For the vast majority of sartan medicines, impurities were either not found or were present at very low levels.

The review estimated the highest possible cancer risk with these impurities. It concluded that if 100,000 patients took valsartan from Zhejiang Huahai (where the highest levels of impurities were found) every day for 6 years at the highest dose, there could be 22 extra cases of cancer due to NDMA over the lifetimes of those 100,000 patients. NDEA in these medicines could lead to 8 extra cases in 100,000 patients taking the medicine at the highest dose every day for 4 years.

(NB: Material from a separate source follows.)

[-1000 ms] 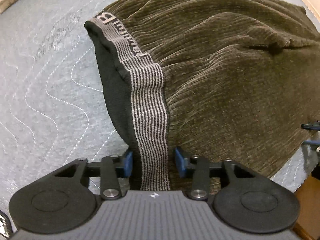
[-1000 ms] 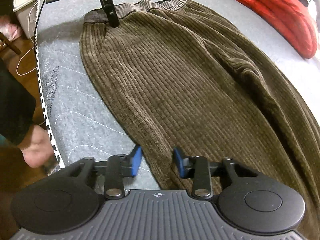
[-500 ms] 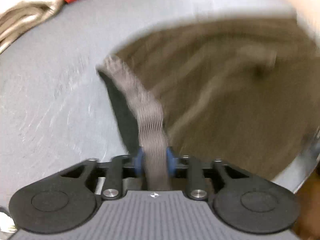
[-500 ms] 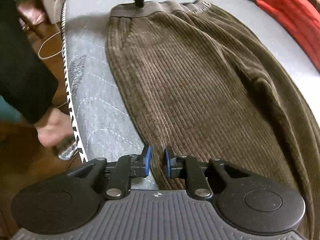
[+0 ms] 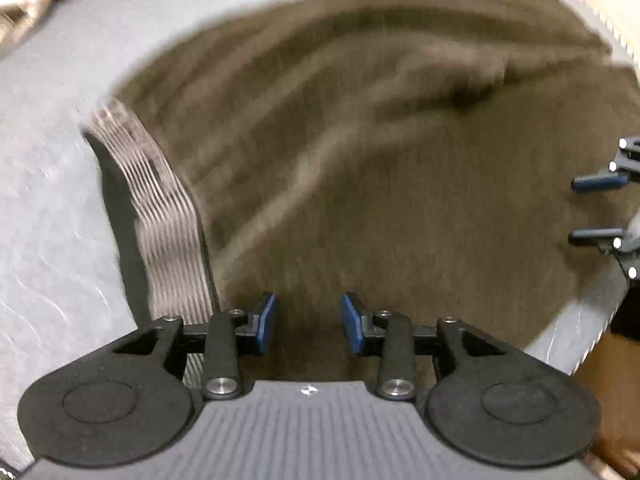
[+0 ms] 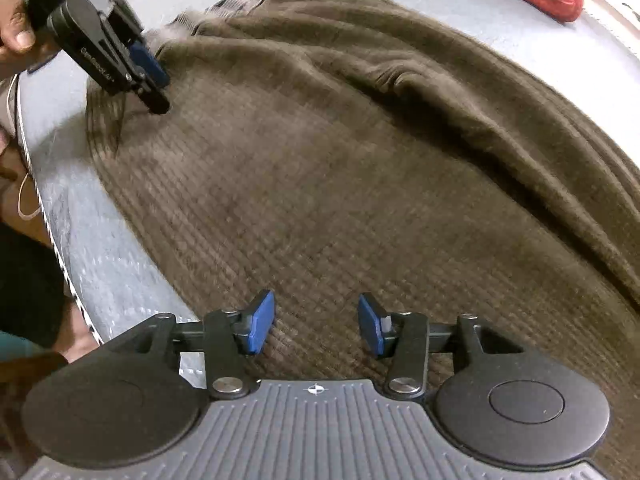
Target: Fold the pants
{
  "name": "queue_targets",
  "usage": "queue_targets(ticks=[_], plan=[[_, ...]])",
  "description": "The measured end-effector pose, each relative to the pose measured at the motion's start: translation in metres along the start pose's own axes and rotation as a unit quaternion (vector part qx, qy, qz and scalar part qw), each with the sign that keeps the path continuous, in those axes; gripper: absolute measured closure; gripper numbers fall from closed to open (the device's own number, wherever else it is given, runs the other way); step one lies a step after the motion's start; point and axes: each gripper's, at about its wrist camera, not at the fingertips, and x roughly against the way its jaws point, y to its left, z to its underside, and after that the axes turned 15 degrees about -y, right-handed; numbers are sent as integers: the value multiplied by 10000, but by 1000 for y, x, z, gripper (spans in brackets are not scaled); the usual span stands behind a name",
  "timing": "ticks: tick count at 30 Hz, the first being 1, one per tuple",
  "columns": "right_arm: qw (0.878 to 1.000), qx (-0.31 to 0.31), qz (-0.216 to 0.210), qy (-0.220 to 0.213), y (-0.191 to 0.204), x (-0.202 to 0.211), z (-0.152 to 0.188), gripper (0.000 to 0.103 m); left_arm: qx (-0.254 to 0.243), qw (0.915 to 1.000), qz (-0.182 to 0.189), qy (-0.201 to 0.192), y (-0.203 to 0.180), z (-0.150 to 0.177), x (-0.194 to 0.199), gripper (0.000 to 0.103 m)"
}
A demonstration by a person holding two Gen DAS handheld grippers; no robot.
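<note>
Both the left gripper point(image 5: 307, 325) and the right gripper point(image 6: 316, 326) now stand with jaws apart over the pants point(image 6: 340, 184), having let go of the waistband point(image 5: 160, 216) and near edge.

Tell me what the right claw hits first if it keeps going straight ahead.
Most likely the brown corduroy pants: the open right claw already sits over the fabric, and cloth fills the way ahead. Its height above them is unclear.

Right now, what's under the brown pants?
The brown pants lie on a grey quilted bed cover, visible only around their edges. Anything beneath the fabric itself is covered. Both grippers, left and right, are open above it.
</note>
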Motion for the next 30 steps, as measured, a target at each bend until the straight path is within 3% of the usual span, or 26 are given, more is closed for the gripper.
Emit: queue_targets(ticks=[4,7,9,15,18,22,24,26,28,30], plan=[[9924,-561,359,-1032,-18,28,-25,53,570,9954,148,-755,3,-31,25,48],[9711,-1247,827,-1859,-39,53,-35,50,900,9884,-41,-1225,-4,-51,30,39],[9555,-1656,1092,-2183,-51,64,-37,48,1050,9841,-239,-1414,-6,-61,27,33],[9247,-2133,1745,-2626,-73,78,-40,31,1326,9683,-665,-2010,-7,-79,24,31],[9201,-2203,1826,-2674,-78,70,-41,30,1342,9601,-825,-2312,-11,-85,23,31],[9151,-2201,2018,-2710,-91,71,-43,30,1204,9558,-980,-2496,-16,-93,22,31],[9099,-2396,1981,-2747,-102,72,-49,30,1419,9521,-958,-2533,-8,-95,21,31],[9032,-2675,1990,-2704,-111,68,-57,30,1731,9492,-885,-2473,7,-99,19,36],[8975,-2905,1868,-2741,-119,66,-62,30,1983,9445,-1067,-2393,24,-103,14,66],[8943,-3030,1801,-2757,-126,63,-69,30,2312,9366,-1287,-2295,42,-105,8,84]])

Before June 2018, NDMA and NDEA were not among the impurities identified in sartan medicines and were therefore not detected by routine tests.

It is now known that these impurities can form during the production of sartans that contain a specific ring structure known as a tetrazole ring under certain conditions and when certain solvents, reagents, and other raw materials are used. In addition, it is possible that impurities were present in some sartans because manufacturers had inadvertently used contaminated equipment or reagents in the manufacturing process.

Companies must now take measures to avoid the presence of these impurities and carry out rigorous testing of their products.

While the goal is to have no quantifiable nitrosamine impurities in sartans, interim limits have been set for NDMA and NDEA in line with current international guidelines.